When we started this business, I expected to sell science kits almost exclusively to homeschool families, with perhaps a few being purchased by DIY science hobbyists, private high schools, homeschool co-op groups, and so on. It turns out that our potential market is a lot broader than I expected. We’ve sold kits to many public high schools, community colleges, and four-year colleges and universities, as well as local, state, and federal organizations. It appears that our potential market is easily ten times the size I expected, and could very well be 100 times or more. Rather than selling hundreds of kits per year, we could be selling thousands. Assuming that we want to do what it takes to do that.
We made three decisions starting out: we didn’t want to borrow money, rent space, or hire employees. I still don’t want to do any of those, but I realize that those decisions limit us to shipping perhaps 1,500 kits per year, and that’s working flat out on building and shipping kits, leaving no time to do anything else.
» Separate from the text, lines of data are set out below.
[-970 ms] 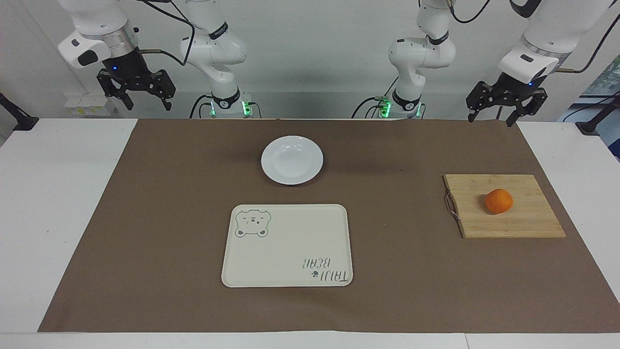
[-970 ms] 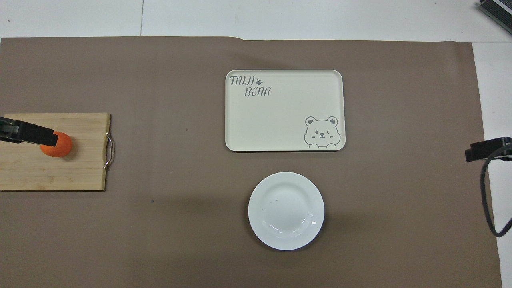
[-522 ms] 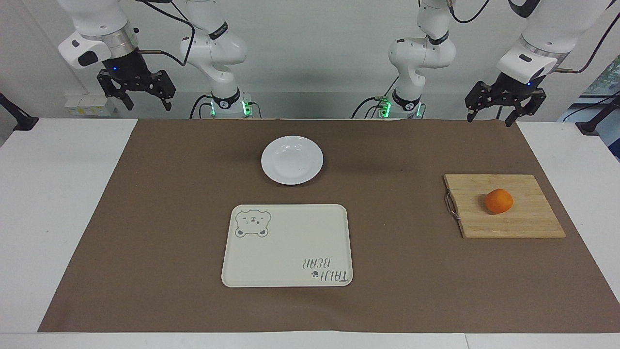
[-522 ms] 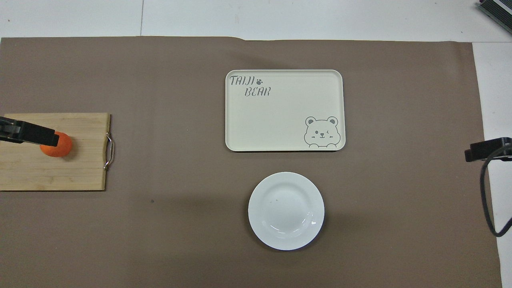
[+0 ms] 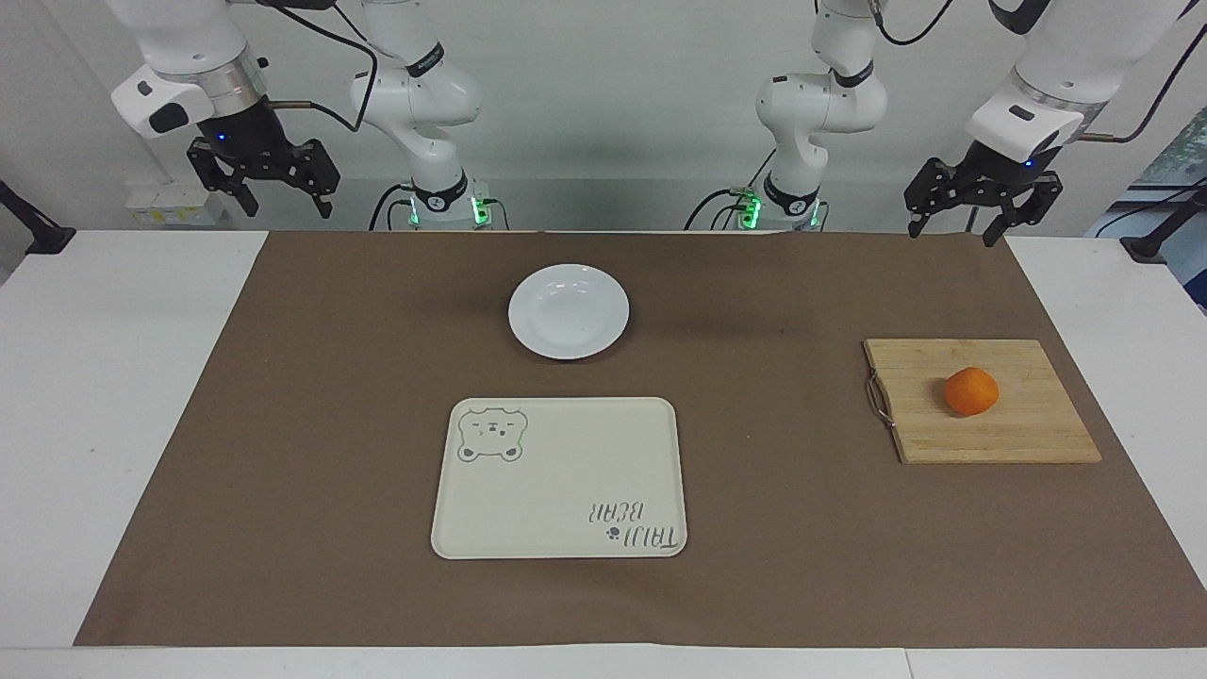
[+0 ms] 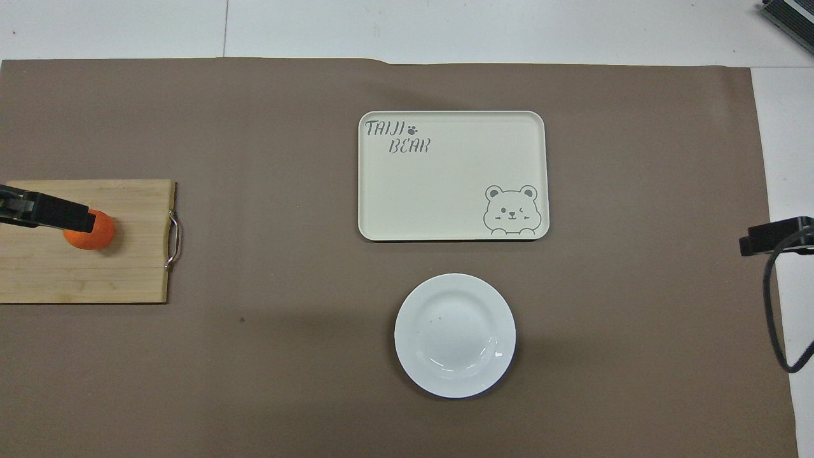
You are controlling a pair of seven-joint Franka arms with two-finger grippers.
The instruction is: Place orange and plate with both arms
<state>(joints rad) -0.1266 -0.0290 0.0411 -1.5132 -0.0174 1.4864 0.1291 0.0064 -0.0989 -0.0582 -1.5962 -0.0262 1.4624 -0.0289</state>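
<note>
Orange (image 5: pixel 971 391) sits on a bamboo cutting board (image 5: pixel 981 434) toward the left arm's end of the surface (image 5: pixel 132 396). White plate (image 5: pixel 569 311) lies on the brown mat (image 5: pixel 311 424), nearer to the robots than the cream bear tray (image 5: pixel 559 477), just apart from it. Left gripper (image 5: pixel 958 224) hangs raised over the mat's corner at its own end, fingers spread, holding nothing. Right gripper (image 5: pixel 286 195) hangs raised at its own end of the surface, fingers likewise spread and empty.
</note>
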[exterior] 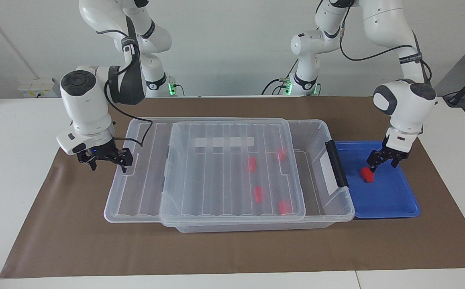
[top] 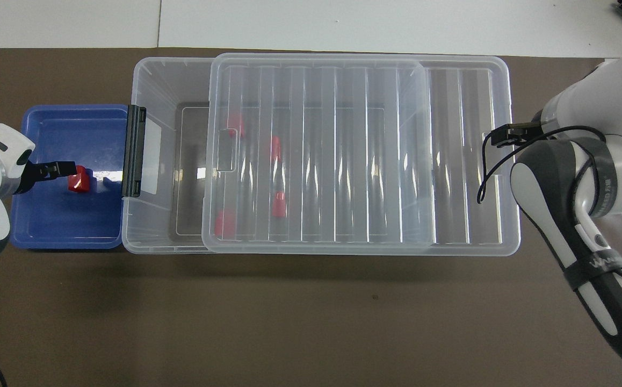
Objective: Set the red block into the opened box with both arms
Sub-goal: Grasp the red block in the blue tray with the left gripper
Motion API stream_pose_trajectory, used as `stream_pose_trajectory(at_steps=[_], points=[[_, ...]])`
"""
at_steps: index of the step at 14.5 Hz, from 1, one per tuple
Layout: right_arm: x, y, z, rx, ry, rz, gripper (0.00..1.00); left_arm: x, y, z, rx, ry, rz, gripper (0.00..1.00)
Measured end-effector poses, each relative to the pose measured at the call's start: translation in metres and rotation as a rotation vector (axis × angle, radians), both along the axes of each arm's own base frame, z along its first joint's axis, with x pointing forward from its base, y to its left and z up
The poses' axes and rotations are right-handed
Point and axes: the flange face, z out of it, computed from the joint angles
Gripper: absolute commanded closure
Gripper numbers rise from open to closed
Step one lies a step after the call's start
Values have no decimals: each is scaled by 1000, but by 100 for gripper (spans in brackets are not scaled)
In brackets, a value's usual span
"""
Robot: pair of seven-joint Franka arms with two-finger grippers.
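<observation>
The left gripper [exterior: 383, 161] is low over the shallow blue plastic tray [exterior: 393, 200] at the left arm's end of the table, jaws spread wide and holding nothing, its tips right at the small bright red plastic block [exterior: 367, 174] lying in that tray. That block looks light and rigid, with smooth, possibly slick faces and a stepped top, so I'd pinch it low across its two flat sides. At the right arm's end, the right gripper [exterior: 106, 158] is at the edge of the ribbed clear lid [exterior: 136, 192], fingers open as wide as they go; whether it is hooked on that edge I can't tell. The lid sits slid toward that end on the large clear plastic storage box [exterior: 317, 132], leaving a gap beside the black handle [exterior: 336, 163], probably the way in. Four more red blocks [exterior: 258, 194] show through the lid. The facing view gives the left gripper's height over the tray; the overhead view shows the gap's width [top: 168, 156] and the fingers lined up with the block [top: 79, 179].
</observation>
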Motion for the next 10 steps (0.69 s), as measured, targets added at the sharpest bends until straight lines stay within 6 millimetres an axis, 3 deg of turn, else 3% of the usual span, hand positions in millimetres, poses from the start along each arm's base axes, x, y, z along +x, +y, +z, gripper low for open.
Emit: stream_pose_trajectory(at_steps=[2, 10], points=[[0, -3, 0, -15, 3, 3, 0, 3, -6, -14, -4, 6, 0, 0], [-3, -13, 3, -47, 26, 1, 0, 4, -21, -16, -7, 9, -16, 0]])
I still don’t intend to borrow money, ever. I don’t want to be beholden to a bank, and we can easily fund reasonable growth from cash flow. Space and labor are another issue. Eventually, if we want to continue growing, we’re going to have to rent or buy space and hire employees. Right now, space is the main constraint. And that’s easily solved for now. I can simply park my Trooper at the end of the drive and use the space that frees up to install industrial shelving for storing raw materials, component inventory, and finished-goods inventory. As to labor, we can make do for now. If necessary, we can subcontract out some of the time-consuming stuff, like labeling bottles. Eventually, when Barbara retires, she’ll be able to put in more time on kit stuff. But I don’t doubt that the day will come when we’ll have business premises and hired employees. I’m really not looking forward to all of the hassles involved in doing that.
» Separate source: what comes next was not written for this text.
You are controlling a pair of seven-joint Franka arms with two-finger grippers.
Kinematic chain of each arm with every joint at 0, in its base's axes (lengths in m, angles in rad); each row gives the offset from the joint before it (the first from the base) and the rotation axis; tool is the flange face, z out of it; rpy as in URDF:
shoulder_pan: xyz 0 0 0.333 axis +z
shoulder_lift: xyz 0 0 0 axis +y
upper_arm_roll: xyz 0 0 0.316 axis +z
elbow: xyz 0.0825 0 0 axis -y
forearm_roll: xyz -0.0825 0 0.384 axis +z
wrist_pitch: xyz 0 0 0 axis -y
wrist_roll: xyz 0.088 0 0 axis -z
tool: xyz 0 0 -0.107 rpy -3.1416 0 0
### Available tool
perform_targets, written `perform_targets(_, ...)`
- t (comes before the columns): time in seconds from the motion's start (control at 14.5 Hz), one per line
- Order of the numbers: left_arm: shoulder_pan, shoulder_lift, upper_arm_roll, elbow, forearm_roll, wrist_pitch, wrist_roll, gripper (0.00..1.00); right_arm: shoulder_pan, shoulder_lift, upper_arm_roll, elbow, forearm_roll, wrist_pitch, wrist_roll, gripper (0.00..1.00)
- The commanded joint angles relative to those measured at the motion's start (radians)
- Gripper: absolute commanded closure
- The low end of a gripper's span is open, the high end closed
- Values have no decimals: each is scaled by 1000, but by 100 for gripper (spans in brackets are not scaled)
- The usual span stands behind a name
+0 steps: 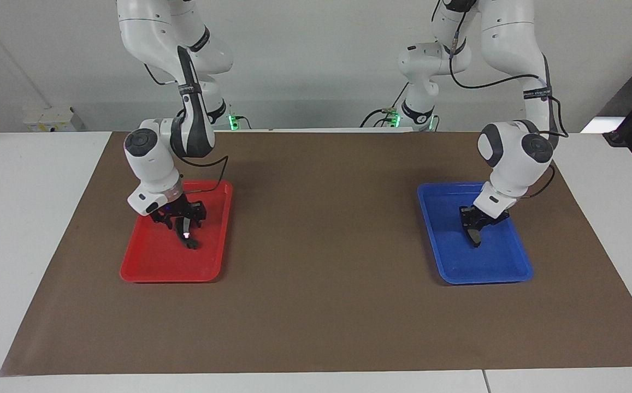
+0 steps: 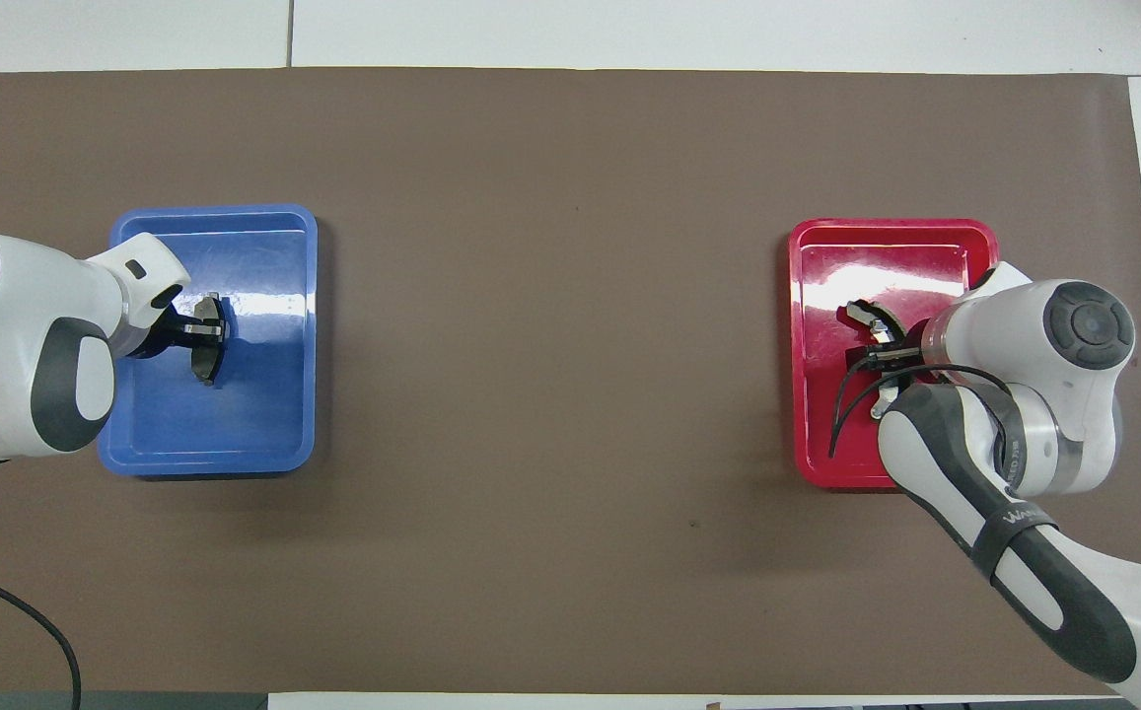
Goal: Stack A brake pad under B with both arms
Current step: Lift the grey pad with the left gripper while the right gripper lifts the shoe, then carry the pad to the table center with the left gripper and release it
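The A brake pad (image 1: 475,236), short and dark grey, hangs upright in my left gripper (image 1: 474,225), just above the floor of the blue tray (image 1: 515,271). In the overhead view the A brake pad (image 2: 205,355) sits at my left gripper (image 2: 197,331) over the blue tray (image 2: 264,434). B (image 1: 187,238), the slim black crescent with a white-pink spot, is held by my right gripper (image 1: 183,222) low over the red tray (image 1: 146,270). Its lower tip is at or just above the tray floor. B (image 2: 866,316) also shows at my right gripper (image 2: 886,351) over the red tray (image 2: 925,247).
A brown mat (image 1: 321,245) covers the table between the two trays. The red tray lies toward the right arm's end, the blue tray toward the left arm's end. White table edges (image 1: 31,218) border the mat.
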Motion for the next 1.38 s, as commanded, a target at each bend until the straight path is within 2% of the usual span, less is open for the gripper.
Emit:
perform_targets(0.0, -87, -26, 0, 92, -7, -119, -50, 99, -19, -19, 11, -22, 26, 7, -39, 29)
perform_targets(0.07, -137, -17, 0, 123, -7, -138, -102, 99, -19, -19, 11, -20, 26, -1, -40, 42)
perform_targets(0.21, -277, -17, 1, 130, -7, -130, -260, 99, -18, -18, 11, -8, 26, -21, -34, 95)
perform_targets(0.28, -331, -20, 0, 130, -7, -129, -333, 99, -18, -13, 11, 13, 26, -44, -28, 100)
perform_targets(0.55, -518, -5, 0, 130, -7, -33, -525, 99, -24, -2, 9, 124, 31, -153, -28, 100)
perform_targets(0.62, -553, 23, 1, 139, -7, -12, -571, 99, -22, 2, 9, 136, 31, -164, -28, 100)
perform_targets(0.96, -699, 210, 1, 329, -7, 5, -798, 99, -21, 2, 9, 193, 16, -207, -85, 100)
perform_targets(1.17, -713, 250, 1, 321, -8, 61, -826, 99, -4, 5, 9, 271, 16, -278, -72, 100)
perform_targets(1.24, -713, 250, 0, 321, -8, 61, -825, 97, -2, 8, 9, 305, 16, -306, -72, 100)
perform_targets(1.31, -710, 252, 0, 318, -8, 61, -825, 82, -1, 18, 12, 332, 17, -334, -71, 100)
Meanwhile, we’re going to do some stuff aimed at increasing sales to public schools, universities, and so on. The first thing is accepting purchase orders, which we’ve already started doing. The second thing is designing and building classroom kits. A course-based classroom kit doesn’t differ much from our current individual kits. It’s simply designed to support four workgroups rather than just one for a lab course that covers an entire semester or year. Topic-based classroom kits, which we’ll also eventually create, are different. Rather than cover, say, a year-long first-year chemistry lab course, a topic-based kit covers only a particular topic, such as chemical equilibrium, forensic blood analysis, or photosynthesis and respiration in plants. Topic-based kits make it easy for a teacher to pick and choose the topics to be covered.